From the entries that follow, reproduce exactly and only the lines from the line with "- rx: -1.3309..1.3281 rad" to the line with "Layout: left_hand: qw", endpoints included.

**Extracted data entries:**
————————
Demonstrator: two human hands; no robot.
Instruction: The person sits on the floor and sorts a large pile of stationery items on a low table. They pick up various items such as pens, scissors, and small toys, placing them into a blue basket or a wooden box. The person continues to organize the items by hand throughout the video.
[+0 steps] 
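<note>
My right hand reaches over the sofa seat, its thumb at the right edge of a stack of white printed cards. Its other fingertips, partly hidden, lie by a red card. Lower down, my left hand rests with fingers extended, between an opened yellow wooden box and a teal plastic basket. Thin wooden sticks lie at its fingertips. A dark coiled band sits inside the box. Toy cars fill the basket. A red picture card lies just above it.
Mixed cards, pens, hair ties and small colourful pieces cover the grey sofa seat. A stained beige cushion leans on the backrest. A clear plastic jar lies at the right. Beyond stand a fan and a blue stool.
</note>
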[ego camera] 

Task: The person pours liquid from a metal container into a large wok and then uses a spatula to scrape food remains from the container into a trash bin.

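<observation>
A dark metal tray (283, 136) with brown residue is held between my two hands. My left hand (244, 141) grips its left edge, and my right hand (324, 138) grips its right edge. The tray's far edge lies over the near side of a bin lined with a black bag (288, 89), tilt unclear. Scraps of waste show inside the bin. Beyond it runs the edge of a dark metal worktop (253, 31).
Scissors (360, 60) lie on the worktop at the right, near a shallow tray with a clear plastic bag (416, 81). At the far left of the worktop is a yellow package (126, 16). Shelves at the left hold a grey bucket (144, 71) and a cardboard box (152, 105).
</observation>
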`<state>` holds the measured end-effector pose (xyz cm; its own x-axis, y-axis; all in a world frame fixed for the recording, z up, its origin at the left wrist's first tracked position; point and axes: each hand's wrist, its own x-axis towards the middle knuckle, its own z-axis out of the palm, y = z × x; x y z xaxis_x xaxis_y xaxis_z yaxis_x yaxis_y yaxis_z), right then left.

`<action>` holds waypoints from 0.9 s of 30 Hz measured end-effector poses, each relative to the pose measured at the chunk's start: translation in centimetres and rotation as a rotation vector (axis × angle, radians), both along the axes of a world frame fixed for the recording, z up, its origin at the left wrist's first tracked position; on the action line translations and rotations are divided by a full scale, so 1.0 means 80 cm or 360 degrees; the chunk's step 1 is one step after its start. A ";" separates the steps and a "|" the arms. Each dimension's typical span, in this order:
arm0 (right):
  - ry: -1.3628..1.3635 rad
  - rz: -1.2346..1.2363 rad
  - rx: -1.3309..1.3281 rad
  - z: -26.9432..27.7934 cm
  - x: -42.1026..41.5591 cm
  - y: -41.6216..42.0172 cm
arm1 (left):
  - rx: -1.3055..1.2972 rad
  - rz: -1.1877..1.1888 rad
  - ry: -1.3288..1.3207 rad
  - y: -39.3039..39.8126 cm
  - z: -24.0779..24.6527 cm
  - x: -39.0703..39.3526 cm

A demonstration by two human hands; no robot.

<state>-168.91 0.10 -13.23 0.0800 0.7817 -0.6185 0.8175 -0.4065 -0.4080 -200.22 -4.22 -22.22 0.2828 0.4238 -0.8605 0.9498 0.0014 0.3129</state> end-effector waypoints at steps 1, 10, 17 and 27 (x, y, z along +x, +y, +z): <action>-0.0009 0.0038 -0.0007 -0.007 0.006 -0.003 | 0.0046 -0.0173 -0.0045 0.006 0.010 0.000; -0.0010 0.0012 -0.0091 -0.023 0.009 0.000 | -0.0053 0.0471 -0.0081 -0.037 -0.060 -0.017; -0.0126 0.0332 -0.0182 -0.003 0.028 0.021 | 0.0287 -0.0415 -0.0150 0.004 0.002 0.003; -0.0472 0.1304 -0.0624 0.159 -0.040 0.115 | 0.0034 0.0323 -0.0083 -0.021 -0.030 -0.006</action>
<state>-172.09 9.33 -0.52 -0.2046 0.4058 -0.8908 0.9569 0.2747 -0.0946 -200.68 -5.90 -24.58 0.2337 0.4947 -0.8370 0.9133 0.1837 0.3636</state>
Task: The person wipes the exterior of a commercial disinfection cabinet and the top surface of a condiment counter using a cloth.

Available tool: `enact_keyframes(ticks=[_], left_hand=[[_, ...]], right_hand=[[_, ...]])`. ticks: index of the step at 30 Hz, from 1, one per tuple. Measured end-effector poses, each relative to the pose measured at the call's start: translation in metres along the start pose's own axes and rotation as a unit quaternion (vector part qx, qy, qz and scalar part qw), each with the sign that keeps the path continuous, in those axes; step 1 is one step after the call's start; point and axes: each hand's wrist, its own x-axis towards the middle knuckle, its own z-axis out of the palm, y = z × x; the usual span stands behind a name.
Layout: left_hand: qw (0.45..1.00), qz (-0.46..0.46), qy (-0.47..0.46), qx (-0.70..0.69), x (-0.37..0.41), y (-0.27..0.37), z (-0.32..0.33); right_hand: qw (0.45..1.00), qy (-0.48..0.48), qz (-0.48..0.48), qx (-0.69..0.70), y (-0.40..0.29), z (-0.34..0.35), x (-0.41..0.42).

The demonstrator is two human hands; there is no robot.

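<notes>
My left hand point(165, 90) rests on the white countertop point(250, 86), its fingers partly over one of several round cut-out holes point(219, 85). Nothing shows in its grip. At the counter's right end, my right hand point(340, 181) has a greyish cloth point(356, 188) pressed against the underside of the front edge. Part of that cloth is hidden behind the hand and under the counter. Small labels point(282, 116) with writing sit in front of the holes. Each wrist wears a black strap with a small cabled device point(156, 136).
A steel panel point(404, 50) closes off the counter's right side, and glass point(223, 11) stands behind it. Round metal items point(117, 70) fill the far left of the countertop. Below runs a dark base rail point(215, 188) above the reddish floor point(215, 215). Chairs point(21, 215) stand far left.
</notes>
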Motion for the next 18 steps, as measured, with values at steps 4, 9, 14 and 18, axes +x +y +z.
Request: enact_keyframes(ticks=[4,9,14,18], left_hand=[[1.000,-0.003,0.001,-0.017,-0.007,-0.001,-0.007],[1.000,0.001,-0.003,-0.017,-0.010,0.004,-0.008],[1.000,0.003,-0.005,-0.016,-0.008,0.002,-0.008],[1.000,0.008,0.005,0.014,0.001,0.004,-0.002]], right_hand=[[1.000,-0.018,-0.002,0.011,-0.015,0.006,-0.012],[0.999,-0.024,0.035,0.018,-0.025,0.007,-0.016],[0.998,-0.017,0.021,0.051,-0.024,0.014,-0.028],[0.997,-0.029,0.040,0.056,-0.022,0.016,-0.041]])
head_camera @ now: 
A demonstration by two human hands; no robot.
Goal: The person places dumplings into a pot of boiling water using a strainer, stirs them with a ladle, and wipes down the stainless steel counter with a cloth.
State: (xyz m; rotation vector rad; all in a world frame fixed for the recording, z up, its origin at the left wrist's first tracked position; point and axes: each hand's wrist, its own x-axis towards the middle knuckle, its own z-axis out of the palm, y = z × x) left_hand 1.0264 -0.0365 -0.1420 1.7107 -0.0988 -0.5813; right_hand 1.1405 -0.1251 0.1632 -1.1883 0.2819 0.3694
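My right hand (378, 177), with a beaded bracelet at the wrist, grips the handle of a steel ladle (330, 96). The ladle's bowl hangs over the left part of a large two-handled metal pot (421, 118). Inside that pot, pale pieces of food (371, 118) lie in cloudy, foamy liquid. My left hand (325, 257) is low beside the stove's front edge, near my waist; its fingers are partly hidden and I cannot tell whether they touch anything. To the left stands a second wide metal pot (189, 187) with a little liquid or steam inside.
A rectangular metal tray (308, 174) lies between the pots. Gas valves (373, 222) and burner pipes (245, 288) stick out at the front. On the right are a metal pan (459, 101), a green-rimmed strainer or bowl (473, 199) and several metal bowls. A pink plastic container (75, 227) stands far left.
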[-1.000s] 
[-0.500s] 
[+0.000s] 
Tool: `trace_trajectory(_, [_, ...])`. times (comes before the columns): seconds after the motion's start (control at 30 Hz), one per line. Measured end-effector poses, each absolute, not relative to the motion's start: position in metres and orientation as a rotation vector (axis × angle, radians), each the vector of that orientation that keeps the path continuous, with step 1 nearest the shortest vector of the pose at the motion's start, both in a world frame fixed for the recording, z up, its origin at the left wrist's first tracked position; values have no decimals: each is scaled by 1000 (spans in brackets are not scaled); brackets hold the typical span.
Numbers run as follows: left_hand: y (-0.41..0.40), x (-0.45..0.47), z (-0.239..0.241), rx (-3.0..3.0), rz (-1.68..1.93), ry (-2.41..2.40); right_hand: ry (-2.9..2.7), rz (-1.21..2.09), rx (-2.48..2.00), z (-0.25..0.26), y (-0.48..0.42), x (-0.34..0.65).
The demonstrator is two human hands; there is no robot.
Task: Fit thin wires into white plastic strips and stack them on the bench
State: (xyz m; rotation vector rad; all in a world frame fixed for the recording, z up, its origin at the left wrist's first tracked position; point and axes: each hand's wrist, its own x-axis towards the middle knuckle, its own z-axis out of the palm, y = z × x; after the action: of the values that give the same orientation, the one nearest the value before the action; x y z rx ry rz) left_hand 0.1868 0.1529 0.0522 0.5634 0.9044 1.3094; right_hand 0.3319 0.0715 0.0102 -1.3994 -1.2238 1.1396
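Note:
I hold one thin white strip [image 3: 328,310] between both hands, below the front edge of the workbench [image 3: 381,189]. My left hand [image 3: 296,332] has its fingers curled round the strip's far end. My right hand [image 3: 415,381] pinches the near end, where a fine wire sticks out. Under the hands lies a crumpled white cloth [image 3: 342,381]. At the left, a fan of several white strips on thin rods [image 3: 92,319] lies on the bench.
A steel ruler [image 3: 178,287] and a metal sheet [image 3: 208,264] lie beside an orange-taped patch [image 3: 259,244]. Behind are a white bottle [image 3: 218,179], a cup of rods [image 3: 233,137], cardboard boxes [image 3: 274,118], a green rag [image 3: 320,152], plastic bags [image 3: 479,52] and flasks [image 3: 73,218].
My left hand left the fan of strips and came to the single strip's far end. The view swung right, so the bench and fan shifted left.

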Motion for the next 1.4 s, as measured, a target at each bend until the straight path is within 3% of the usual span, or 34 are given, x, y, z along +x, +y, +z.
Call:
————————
**Solved problem:**
  - rx: -1.3309..1.3281 rad
  - z: -26.9432..27.7934 cm
  - x: -42.1026..41.5591 cm
  - y: -41.6216..42.0172 cm
arm1 (left):
  - rx: -1.3055..1.2972 rad
  - rz: -1.1877..1.1888 rad
  - ry: -1.3288..1.3207 rad
  - y: -39.3039..39.8126 cm
  - z: -24.0779..24.6527 cm
  - x: -39.0703..39.3526 cm

A demonstration by two human hands; no robot.

<state>-168.91 0.10 -13.23 0.0800 0.7817 -0.6185 0.8175 -0.4065 -0.4080 -200.22 -4.22 -22.22 0.2828 0.4238 -0.8605 0.9498 0.0014 0.3129</state> end-effector waypoints at steps 1, 10, 17 and 27 (x, y, z along +x, +y, +z): <action>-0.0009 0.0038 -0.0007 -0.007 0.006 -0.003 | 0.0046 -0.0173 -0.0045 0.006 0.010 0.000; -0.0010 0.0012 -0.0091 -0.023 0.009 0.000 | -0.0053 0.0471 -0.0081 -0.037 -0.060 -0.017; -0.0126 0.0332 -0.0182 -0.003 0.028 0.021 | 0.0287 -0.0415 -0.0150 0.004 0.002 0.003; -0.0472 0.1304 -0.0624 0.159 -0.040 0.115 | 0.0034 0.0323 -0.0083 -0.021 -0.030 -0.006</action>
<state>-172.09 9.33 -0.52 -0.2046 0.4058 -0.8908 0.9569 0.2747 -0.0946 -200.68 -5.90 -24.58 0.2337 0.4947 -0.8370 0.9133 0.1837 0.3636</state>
Task: The person wipes the exterior of a commercial disinfection cabinet and the top surface of a condiment counter using a cloth.

Available tool: `enact_keyframes(ticks=[_], left_hand=[[_, ...]], right_hand=[[_, ...]])`. ticks: index of the step at 30 Hz, from 1, one per tuple. Measured end-effector poses, each relative to the pose measured at the call's start: translation in metres along the start pose's own axes and rotation as a unit quaternion (vector part qx, qy, qz and scalar part qw), each with the sign that keeps the path continuous, in those axes; step 1 is one step after the call's start; point and axes: each hand's wrist, its own x-axis towards the middle knuckle, its own z-axis out of the palm, y = z × x; the usual span stands behind a name.
Layout: left_hand: qw (0.45..1.00), qz (-0.46..0.46), qy (-0.47..0.46), qx (-0.70..0.69), x (-0.37..0.41), y (-0.27..0.37), z (-0.32..0.33); right_hand: qw (0.45..1.00), qy (-0.48..0.48), qz (-0.48..0.48), qx (-0.69..0.70), y (-0.40..0.29), z (-0.34..0.35), x (-0.41..0.42).

Nothing else remains for this exercise.